(Data excerpts)
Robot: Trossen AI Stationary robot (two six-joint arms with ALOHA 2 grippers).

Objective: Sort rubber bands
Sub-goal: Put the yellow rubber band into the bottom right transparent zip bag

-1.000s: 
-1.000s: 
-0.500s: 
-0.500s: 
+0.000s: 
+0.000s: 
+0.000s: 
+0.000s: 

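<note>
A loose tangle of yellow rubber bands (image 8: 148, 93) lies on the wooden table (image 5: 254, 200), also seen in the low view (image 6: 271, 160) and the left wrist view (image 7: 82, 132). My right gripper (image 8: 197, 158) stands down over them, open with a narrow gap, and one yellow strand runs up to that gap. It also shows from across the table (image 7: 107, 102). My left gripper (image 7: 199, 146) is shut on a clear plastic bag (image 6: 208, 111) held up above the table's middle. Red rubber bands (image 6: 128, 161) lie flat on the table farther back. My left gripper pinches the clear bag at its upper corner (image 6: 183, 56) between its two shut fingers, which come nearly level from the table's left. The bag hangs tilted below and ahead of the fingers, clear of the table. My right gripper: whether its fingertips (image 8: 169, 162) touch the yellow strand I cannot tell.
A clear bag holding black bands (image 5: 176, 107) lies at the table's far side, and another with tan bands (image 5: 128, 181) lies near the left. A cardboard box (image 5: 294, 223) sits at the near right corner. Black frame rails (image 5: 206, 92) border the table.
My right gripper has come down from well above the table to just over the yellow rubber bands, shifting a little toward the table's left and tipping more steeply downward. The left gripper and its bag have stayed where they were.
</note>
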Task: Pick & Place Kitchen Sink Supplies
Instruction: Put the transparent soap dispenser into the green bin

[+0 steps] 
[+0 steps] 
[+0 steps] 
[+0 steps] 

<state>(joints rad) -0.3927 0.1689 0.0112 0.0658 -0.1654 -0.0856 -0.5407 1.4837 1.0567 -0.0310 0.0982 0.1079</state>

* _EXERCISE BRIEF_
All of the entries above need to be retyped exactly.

* _ANSWER TO THIS EXERCISE_
Robot: Trossen AI Stationary robot (two six-joint arms with ALOHA 2 grippers).

Objective: Sort rubber bands
Sub-goal: Put the yellow rubber band into the bottom right transparent zip bag

-1.000s: 
-1.000s: 
-0.500s: 
-0.500s: 
+0.000s: 
+0.000s: 
+0.000s: 
+0.000s: 

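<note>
A loose tangle of yellow rubber bands (image 8: 148, 93) lies on the wooden table (image 5: 254, 200), also seen in the low view (image 6: 271, 160) and the left wrist view (image 7: 82, 132). My right gripper (image 8: 197, 158) stands down over them, open with a narrow gap, and one yellow strand runs up to that gap. It also shows from across the table (image 7: 107, 102). My left gripper (image 7: 199, 146) is shut on a clear plastic bag (image 6: 208, 111) held up above the table's middle. Red rubber bands (image 6: 128, 161) lie flat on the table farther back. My left gripper pinches the clear bag at its upper corner (image 6: 183, 56) between its two shut fingers, which come nearly level from the table's left. The bag hangs tilted below and ahead of the fingers, clear of the table. My right gripper: whether its fingertips (image 8: 169, 162) touch the yellow strand I cannot tell.
A clear bag holding black bands (image 5: 176, 107) lies at the table's far side, and another with tan bands (image 5: 128, 181) lies near the left. A cardboard box (image 5: 294, 223) sits at the near right corner. Black frame rails (image 5: 206, 92) border the table.
My right gripper has come down from well above the table to just over the yellow rubber bands, shifting a little toward the table's left and tipping more steeply downward. The left gripper and its bag have stayed where they were.
</note>
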Task: Pick & Place Kitchen Sink Supplies
Instruction: Put the transparent soap dispenser into the green bin

[+0 steps] 
[+0 steps] 
[+0 steps] 
[+0 steps] 

<state>(joints rad) -0.3927 0.1689 0.0112 0.0658 -0.1654 -0.0856 -0.5407 1.4837 1.0567 -0.0310 0.0982 0.1079</state>

The answer has been written out in full.